● Task: Go through the listing and pick out each line with the word "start" in it.

== Input material ==

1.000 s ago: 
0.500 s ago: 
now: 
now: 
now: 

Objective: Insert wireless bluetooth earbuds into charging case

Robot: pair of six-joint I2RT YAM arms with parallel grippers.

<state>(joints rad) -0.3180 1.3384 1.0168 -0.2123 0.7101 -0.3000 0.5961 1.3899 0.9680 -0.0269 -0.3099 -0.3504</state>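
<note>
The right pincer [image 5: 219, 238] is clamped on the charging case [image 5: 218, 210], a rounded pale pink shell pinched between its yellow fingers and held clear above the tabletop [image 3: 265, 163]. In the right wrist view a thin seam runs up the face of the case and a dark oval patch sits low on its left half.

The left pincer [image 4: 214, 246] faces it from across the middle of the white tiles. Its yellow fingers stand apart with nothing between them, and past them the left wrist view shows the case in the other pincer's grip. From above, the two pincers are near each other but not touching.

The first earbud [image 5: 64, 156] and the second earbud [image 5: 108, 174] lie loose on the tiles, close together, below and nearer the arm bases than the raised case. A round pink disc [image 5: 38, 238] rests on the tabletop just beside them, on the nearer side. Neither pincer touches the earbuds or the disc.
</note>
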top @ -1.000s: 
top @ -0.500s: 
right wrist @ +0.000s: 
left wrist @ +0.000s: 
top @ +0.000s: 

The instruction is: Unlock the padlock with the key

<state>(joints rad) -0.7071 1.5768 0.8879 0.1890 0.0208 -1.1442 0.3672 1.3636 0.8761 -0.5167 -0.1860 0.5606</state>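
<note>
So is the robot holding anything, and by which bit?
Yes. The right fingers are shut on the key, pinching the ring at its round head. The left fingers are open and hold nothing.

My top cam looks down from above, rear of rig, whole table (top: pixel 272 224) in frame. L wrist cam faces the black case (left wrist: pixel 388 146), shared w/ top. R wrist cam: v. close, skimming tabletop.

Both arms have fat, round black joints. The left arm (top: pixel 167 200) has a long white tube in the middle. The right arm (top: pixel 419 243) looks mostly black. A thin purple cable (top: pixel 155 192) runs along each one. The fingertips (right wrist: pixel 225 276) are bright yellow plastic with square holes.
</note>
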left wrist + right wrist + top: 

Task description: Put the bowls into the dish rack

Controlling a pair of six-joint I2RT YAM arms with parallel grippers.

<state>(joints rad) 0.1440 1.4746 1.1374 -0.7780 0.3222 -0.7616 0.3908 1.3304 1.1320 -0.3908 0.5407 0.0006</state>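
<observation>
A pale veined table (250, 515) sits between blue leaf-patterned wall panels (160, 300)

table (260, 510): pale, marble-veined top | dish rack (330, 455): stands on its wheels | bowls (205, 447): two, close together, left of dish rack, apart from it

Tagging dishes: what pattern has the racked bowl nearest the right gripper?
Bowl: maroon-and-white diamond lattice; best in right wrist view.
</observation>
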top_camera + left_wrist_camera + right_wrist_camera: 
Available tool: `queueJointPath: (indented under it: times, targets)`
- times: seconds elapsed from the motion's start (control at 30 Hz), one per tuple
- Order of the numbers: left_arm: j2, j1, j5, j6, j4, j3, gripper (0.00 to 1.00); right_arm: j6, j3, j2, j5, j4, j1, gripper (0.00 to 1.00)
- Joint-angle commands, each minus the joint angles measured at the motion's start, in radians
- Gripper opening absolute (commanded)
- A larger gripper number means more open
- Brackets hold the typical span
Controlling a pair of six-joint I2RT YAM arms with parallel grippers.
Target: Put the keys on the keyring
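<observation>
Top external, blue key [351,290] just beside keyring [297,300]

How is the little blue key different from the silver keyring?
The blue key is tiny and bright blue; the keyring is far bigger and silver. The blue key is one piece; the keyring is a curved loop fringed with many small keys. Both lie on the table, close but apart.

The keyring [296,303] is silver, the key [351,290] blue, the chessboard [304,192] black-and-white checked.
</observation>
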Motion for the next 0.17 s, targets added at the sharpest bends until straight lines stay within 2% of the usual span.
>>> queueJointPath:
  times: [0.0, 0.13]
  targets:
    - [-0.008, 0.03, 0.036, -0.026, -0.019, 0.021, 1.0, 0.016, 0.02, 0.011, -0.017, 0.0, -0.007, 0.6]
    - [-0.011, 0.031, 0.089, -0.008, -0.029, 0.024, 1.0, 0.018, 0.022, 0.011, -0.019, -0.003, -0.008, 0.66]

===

● Response to this exercise:
- times: seconds elapsed from the motion's start (control at 30 Hz), one per tuple
- Joint-angle commands, each minus the joint angles measured at the motion's start, in radians

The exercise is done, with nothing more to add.